▶ [TO DO] Restate the records in full and exactly, with no images included.

(Stored data)
○ ○ ○

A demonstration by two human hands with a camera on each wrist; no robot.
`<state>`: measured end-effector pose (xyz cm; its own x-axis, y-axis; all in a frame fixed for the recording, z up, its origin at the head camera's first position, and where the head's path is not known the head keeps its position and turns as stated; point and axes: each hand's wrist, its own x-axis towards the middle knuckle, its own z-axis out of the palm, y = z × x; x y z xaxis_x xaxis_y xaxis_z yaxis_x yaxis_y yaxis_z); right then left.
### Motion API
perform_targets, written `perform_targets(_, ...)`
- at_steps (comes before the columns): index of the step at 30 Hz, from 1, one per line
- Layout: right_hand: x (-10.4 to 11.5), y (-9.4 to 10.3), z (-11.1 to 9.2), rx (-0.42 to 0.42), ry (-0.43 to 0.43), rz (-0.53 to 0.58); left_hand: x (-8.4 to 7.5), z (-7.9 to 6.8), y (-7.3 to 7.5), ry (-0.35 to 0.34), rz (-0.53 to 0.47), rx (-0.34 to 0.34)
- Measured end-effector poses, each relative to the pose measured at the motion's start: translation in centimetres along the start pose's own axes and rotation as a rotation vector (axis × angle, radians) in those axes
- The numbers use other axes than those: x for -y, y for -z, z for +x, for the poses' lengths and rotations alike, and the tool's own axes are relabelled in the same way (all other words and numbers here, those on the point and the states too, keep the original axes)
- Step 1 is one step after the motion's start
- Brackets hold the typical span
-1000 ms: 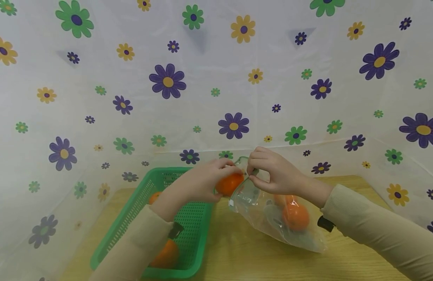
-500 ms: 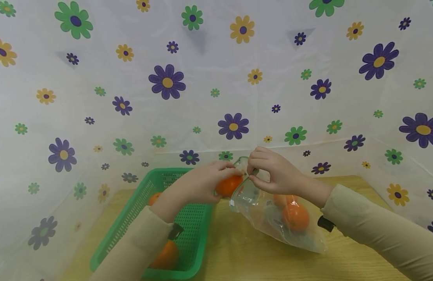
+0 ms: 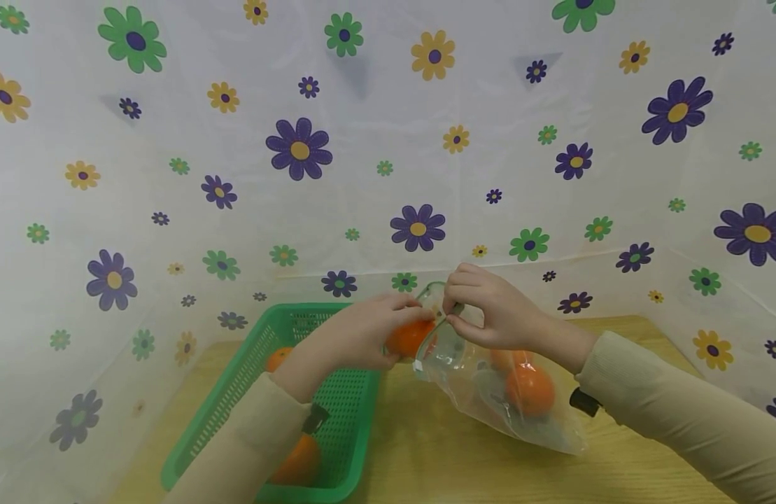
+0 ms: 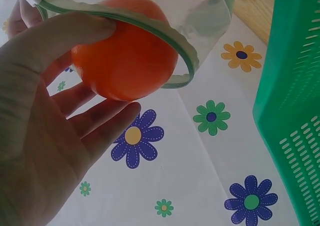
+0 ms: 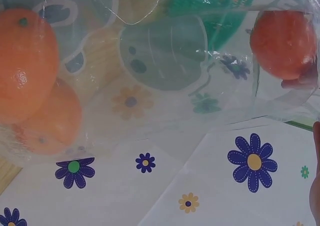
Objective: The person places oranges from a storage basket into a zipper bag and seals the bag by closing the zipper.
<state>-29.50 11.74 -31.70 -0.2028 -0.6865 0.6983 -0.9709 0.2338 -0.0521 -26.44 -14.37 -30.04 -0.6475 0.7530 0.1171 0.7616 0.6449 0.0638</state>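
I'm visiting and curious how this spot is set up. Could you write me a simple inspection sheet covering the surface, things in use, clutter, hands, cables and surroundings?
Surface: wood-grain table.
Things in use: held orange, partly inside the mouth of a clear bag; two bagged oranges deeper in; green basket with at least two basket oranges, the left arm hiding part of it.
Clutter: nothing seen.
Hands: left hand grips the held orange; right hand pinches the bag's rim.
Cables: nothing seen.
Surroundings: white flower-patterned sheet behind and at the sides; light sleeves, with a small dark object at each cuff.
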Motion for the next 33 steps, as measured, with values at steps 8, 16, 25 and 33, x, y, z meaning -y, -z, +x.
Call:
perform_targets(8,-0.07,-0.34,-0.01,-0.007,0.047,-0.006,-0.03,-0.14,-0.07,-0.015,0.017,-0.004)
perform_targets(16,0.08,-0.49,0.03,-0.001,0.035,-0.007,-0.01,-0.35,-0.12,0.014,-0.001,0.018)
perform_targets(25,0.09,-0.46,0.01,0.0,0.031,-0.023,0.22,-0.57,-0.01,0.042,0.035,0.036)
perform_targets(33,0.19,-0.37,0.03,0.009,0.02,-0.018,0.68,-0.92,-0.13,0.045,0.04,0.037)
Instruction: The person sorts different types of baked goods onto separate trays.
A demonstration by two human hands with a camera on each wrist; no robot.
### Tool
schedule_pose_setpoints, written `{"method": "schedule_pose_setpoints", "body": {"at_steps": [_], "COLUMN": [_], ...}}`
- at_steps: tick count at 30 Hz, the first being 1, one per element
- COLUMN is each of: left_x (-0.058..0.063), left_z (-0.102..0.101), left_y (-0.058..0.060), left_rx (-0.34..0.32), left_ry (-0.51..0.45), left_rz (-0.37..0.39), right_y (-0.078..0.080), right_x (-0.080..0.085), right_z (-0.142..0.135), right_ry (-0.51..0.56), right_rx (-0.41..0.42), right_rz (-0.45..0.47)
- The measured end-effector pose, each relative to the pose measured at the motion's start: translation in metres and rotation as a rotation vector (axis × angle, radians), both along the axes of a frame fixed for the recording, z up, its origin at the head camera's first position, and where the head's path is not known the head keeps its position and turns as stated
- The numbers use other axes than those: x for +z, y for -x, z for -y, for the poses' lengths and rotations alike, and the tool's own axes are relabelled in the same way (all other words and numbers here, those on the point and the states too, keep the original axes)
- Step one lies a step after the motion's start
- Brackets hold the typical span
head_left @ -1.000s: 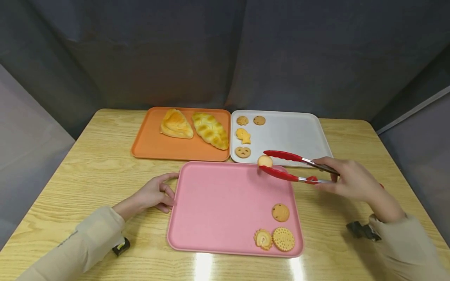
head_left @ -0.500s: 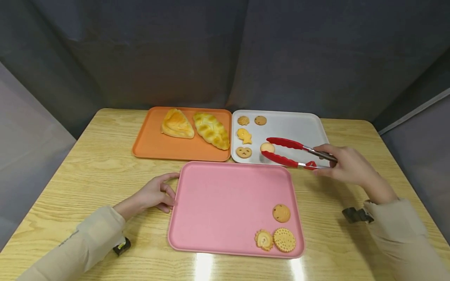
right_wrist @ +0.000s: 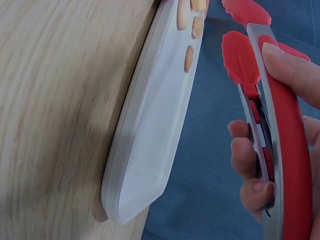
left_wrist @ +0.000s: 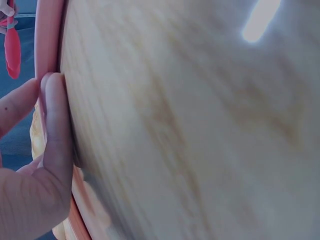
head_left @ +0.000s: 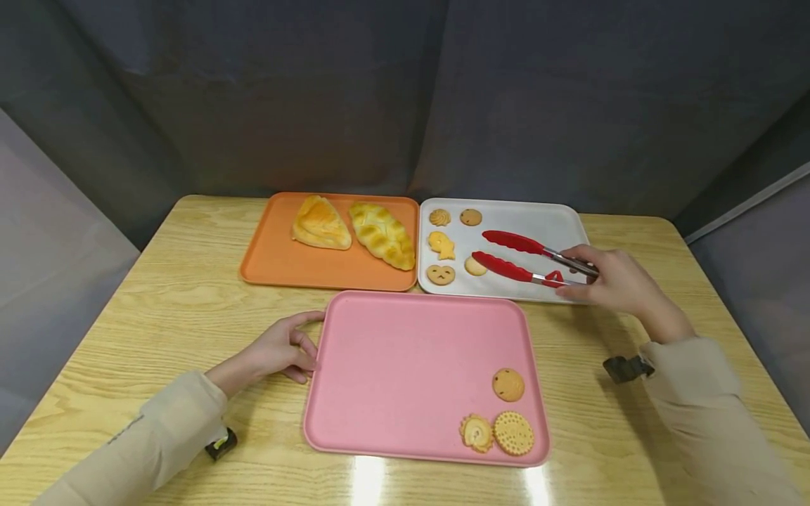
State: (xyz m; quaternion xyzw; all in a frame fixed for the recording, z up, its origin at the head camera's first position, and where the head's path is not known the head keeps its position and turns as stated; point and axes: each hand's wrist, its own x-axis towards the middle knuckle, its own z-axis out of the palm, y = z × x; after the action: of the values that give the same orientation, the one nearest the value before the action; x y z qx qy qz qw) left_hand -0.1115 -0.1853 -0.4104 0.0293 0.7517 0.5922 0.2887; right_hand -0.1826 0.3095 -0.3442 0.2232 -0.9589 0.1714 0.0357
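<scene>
My right hand (head_left: pixel 616 281) grips a pair of red-tipped tongs (right_wrist: pixel 287 140) by the handle, thumb on one arm and fingers on the other. The tongs' tips stand apart over the white tray (head_left: pixel 544 228). A round pale cookie (head_left: pixel 476 266) lies on that tray, partly overlapped by the nearer tip, with nothing held between the tips. My left hand (head_left: pixel 272 348) rests at the left edge of the pink tray (head_left: pixel 405 372), thumb and forefinger touching its rim (left_wrist: pixel 48 40). Its other fingers are loosely bent.
Also on the white tray are a swirl cookie (head_left: pixel 439 217), a spotted cookie (head_left: pixel 471 217), a fish-shaped one (head_left: pixel 441 245) and a face cookie (head_left: pixel 441 275). An orange tray (head_left: pixel 272 260) beside it bears two breads (head_left: pixel 382 235). Three cookies (head_left: pixel 508 384) lie on the pink tray's right side.
The tongs have carried the round cookie back from over the pink tray's far edge to the white tray and let it go, the tips rising away. My left hand has stayed put.
</scene>
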Motion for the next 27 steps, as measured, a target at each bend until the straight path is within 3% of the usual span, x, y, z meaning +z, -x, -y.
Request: {"method": "schedule_pose_setpoints", "body": {"at_steps": [9, 20, 27], "left_x": [0.001, 0.002, 0.001], "left_z": [0.0, 0.0, 0.0], "left_y": [0.0, 0.0, 0.0], "left_rx": [0.003, 0.001, 0.008], "left_ry": [0.003, 0.006, 0.007], "left_rz": [0.0, 0.003, 0.008], "right_y": [0.012, 0.016, 0.022], "right_x": [-0.004, -0.012, -0.012], "right_z": [0.0, 0.006, 0.011], "right_ry": [-0.017, -0.085, -0.094], "right_rx": [-0.03, 0.012, -0.036], "right_rz": [0.047, 0.087, 0.143]}}
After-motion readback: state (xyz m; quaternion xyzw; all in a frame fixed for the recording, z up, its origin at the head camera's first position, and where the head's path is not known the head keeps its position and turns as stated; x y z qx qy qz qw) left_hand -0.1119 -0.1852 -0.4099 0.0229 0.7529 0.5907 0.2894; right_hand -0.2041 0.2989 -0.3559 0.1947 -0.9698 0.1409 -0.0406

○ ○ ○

▶ [RESPONSE TO THE EXERCISE]
A demonstration by two human hands with a camera on each wrist; no robot.
`<state>`: measured end-effector pose (xyz cm; its own x-axis, y-axis; all in a frame fixed for the recording, z up, its origin at the head camera's first position, and where the head's path is not known the head keeps its position and turns as stated; point and axes: each hand's wrist, its own x-axis towards the middle knuckle, its own z-axis out of the palm, y = z × x; x y z xaxis_x xaxis_y xaxis_z yaxis_x yaxis_y yaxis_z); right then left.
### Motion API
perform_targets, written `perform_targets(_, ...)`
- at_steps (comes before the columns): index of the step at 30 Hz, from 1, one per line
- Layout: right_hand: x (-10.4 to 11.5), y (-9.4 to 10.3), z (-11.1 to 9.2), rx (-0.42 to 0.42), ry (-0.43 to 0.43), rz (-0.53 to 0.58); left_hand: x (-8.4 to 7.5), z (-7.9 to 6.8), y (-7.3 to 7.5), ry (-0.35 to 0.34), rz (-0.53 to 0.47), rx (-0.34 to 0.34)
- Measured end-effector poses, each relative to the pose measured at the motion's start: translation in centimetres along the start pose's own axes and rotation as a rotation vector (axis × angle, radians) in those axes
- The numbers use other axes than those: x for -y, y for -z, z for +x, for the poses' lengths and rotations alike, and the tool's own axes are relabelled in the same way (all other words and numbers here, those on the point and the states too, keep the original axes)
- Step 1 is one step after the motion's start
- Brackets hold the typical span
-1000 ms: 
-500 ms: 
+0 ms: 
+0 ms: 
+0 ms: 
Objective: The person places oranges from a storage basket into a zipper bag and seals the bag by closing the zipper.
<state>-29.50 11.74 -31.70 -0.2028 -0.6865 0.6983 -0.9709 0.2338 -0.0521 -26.44 -14.37 -30.04 -0.6475 0.7530 0.1171 0.7616 0.6449 0.0638</state>
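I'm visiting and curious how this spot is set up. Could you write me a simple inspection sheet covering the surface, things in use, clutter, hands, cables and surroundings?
Surface: wood-grain table.
Things in use: held orange, partly inside the mouth of a clear bag; two bagged oranges deeper in; green basket with at least two basket oranges, the left arm hiding part of it.
Clutter: nothing seen.
Hands: left hand grips the held orange; right hand pinches the bag's rim.
Cables: nothing seen.
Surroundings: white flower-patterned sheet behind and at the sides; light sleeves, with a small dark object at each cuff.
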Motion for the next 33 steps, as measured, with values at steps 8, 16, 25 and 33, x, y, z meaning -y, -z, +x.
Call:
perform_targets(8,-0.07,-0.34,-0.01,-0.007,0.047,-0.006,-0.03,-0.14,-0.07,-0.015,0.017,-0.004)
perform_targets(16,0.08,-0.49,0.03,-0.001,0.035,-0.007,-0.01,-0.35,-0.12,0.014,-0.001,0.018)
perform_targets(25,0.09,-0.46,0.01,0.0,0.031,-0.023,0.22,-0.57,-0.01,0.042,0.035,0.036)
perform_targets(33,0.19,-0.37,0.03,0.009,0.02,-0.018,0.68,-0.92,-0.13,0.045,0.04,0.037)
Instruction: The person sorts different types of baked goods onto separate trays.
A demonstration by two human hands with a camera on each wrist; no robot.
### Tool
schedule_pose_setpoints, written `{"method": "schedule_pose_setpoints", "body": {"at_steps": [_], "COLUMN": [_], ...}}`
- at_steps: tick count at 30 Hz, the first being 1, one per element
- COLUMN is each of: left_x (-0.058..0.063), left_z (-0.102..0.101), left_y (-0.058..0.060), left_rx (-0.34..0.32), left_ry (-0.51..0.45), left_rz (-0.37..0.39), right_y (-0.078..0.080), right_x (-0.080..0.085), right_z (-0.142..0.135), right_ry (-0.51..0.56), right_rx (-0.41..0.42), right_rz (-0.45..0.47)
- The measured end-effector pose, each relative to the pose measured at the motion's start: translation in metres and rotation as a rotation vector (axis × angle, radians), both along the axes of a frame fixed for the recording, z up, its origin at the head camera's first position, and where the head's path is not known the head keeps its position and turns as stated
- The numbers use other axes than those: x for +z, y for -x, z for -y, for the poses' lengths and rotations alike, and the tool's own axes are relabelled in the same way (all other words and numbers here, those on the point and the states too, keep the original axes)
- Step one lies a step after the motion's start
- Brackets hold the typical span
head_left @ -1.000s: 
head_left @ -0.500s: 
right_wrist @ +0.000s: 
left_wrist @ +0.000s: 
head_left @ +0.000s: 
State: (xyz m; quaternion xyzw; all in a frame fixed for the recording, z up, its origin at the head camera's first position, and where the head's path is not known the head keeps its position and turns as stated; point and axes: each hand's wrist, its own x-axis towards the middle knuckle, its own z-axis out of the palm, y = z × x; after the action: of the values that give the same orientation, the one nearest the value before the action; x y z qx qy qz qw) left_hand -0.1115 -0.1853 -0.4104 0.0293 0.7517 0.5922 0.2887; right_hand -0.1826 0.3095 -0.3442 0.2232 -0.9589 0.1714 0.0357
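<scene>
My right hand (head_left: pixel 616 281) grips a pair of red-tipped tongs (right_wrist: pixel 287 140) by the handle, thumb on one arm and fingers on the other. The tongs' tips stand apart over the white tray (head_left: pixel 544 228). A round pale cookie (head_left: pixel 476 266) lies on that tray, partly overlapped by the nearer tip, with nothing held between the tips. My left hand (head_left: pixel 272 348) rests at the left edge of the pink tray (head_left: pixel 405 372), thumb and forefinger touching its rim (left_wrist: pixel 48 40). Its other fingers are loosely bent.
Also on the white tray are a swirl cookie (head_left: pixel 439 217), a spotted cookie (head_left: pixel 471 217), a fish-shaped one (head_left: pixel 441 245) and a face cookie (head_left: pixel 441 275). An orange tray (head_left: pixel 272 260) beside it bears two breads (head_left: pixel 382 235). Three cookies (head_left: pixel 508 384) lie on the pink tray's right side.
The tongs have carried the round cookie back from over the pink tray's far edge to the white tray and let it go, the tips rising away. My left hand has stayed put.
</scene>
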Motion for the next 27 steps, as measured, a target at each bend until the straight path is within 3% of the usual span, x, y, z meaning +z, -x, -y.
Request: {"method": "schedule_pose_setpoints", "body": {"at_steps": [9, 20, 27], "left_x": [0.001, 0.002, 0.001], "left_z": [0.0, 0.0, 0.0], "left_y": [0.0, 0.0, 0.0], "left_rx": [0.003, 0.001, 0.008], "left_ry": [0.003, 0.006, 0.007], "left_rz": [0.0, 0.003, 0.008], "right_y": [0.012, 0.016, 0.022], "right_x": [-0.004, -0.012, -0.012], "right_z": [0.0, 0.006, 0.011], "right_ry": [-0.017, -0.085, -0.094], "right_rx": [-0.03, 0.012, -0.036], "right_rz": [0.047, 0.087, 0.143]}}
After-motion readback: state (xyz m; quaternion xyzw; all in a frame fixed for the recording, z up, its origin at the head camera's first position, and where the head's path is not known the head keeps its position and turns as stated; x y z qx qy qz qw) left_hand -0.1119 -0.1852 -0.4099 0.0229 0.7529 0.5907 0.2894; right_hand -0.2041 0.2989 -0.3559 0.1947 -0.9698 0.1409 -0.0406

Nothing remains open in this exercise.